A novel biohybrid neuro-prosthetic research platform will help to refine control of artificial hands and lead to a better understanding of the complex sensation of touch.
Mark A. Marlin and Erik Engeberg, Ph.D.
When the research team stimulated the biological neural network using those models, the neurons responded and controlled the robotic system differently, Engeberg said.
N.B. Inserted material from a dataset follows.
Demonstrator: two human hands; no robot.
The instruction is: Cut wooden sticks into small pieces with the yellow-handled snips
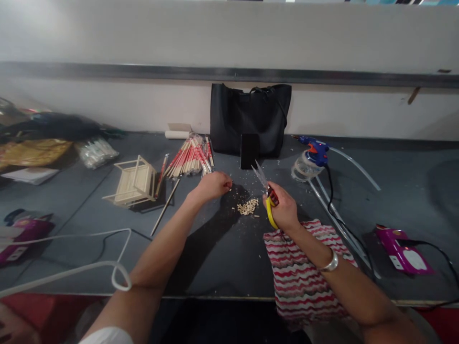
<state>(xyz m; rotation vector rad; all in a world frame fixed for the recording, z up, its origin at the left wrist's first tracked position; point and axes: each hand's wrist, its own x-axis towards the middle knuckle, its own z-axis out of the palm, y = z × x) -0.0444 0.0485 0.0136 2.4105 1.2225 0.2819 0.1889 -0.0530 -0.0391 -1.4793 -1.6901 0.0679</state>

They were able to detect and classify these signatures in the brain using a convolutional neural network, a type of artificial intelligence used for image recognition.
That shows that the closed-loop robotic hand system is responsive to different sensations of touch, and that researchers can quantify the outcomes that different encoding methods produce, Engeberg said.
"It’s like a proof of concept," he said. "We actually are able to, with some precision and fidelity, tease out the details and understand what the potential ramifications are when we’re trying to remap someone’s sensation of touch."